Davacı vekili hasara yönelik istinaf itirazı ileri sürmüş ise de, açıklanan kusura ilişkin değerlendirme karşısında hasara yönelik istinaf itirazlarının sonuca bir etkisi görülmediğinden anılan itiraz yönünden Dairemizce bir değerlendirme yapılmadığı gibi, davalı yanın ZMMS poliçesinin kazadan sonra yapıldığına yönelik savunması üzerinde de durulmamıştır.
Tüm bu nedenlerle ilk derece mahkemesinin davanın reddi yönündeki kararında herhangi bir isabetsizlik görülmediğinden davacı vekilinin istinaf başvurusunun esastan reddine karar vermek gerekmiş ve takdiren aşağıdaki şekilde hüküm kurulmuştur.

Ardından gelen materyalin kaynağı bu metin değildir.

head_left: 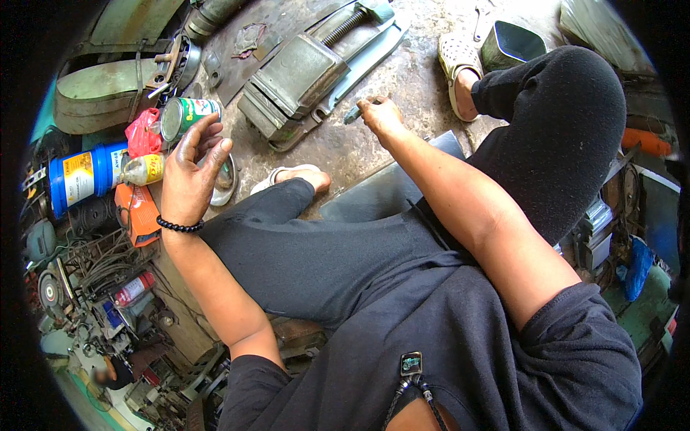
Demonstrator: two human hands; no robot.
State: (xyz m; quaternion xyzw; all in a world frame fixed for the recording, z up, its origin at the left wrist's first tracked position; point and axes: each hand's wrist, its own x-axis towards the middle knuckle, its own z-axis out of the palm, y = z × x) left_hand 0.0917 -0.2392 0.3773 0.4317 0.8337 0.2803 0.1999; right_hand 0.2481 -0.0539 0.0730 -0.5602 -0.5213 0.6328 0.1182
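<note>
My left hand [188,176], with a bead bracelet at the wrist, is raised in front of a green-and-white tin can [185,117]. Its thumb stands apart from the curved fingers, and nothing shows between them. My right hand [383,118] is closed round a small grey-blue piece [351,115], perhaps a rag; most of it is hidden by the fingers. Just beyond and left of that hand lies a heavy grey metal machine vise [295,75], with its threaded screw [343,30] toward the far side. Neither hand touches the vise.
Blue buckets [75,179], a pink plastic bag [142,133], a yellow-labelled bottle [144,170] and an orange box [136,215] crowd the left. A flat metal sheet [381,190] lies between my legs. A dark square container [512,44] stands beyond my right clog [457,61].
</note>
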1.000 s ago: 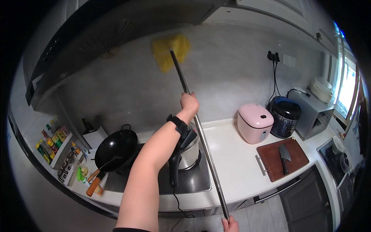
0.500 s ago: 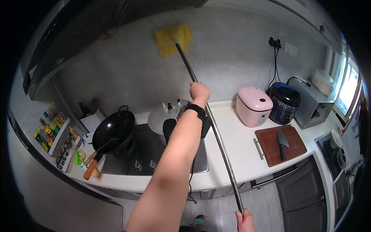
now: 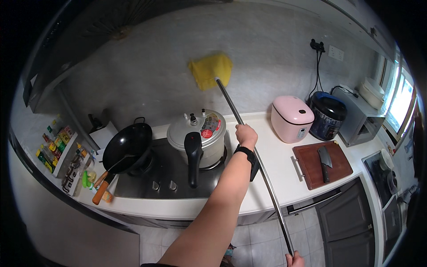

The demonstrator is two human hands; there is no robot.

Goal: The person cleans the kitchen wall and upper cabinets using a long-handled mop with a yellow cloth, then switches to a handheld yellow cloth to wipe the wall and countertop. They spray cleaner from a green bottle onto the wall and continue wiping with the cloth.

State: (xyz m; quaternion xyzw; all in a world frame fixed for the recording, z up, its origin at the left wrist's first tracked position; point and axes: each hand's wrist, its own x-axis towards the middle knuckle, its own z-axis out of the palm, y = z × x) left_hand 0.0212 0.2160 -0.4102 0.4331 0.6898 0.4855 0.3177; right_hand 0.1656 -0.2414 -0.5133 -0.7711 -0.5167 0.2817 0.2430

HÜKÜM: Yukarıda açıklanan nedenlerle;
1-Davacı vekilinin istinaf başvurusunun HMK’nın 353/(1)-b.1 maddesi gereğince ESASTAN REDDİNE,
2-Alınması gerekli olan 269,85 TL istinaf karar harcından peşin alınan 59,30 TL harcın mahsubu ile bakiye 210,00 TL harcın davacıdan alınarak Hazineye gelir kaydına,
3-Davacı tarafından istinaf aşamasında yapılan yargılama giderlerinin üzerinde bırakılmasına,
4-İstinaf incelemesi sırasında duruşma açılmadığından davalı yararına vekalet ücreti taktirine yer olmadığına,
Dosya üzerinde yapılan inceleme sonucunda uyuşmazlık konusu miktar dikkate alındığında HMK’nın 362. maddesi gereğince kesin olmak üzere, tarafların yokluğunda oy birliği ile karar verildi. 01/12/2023

Başkan – Üye – Üye – Zabıt Katibi

Bu belge 5070 sayılı Elektronik İmza Kanunu hükümlerine göre UYAP sistemi üzerinden elektronik imza ile imzalanmıştır.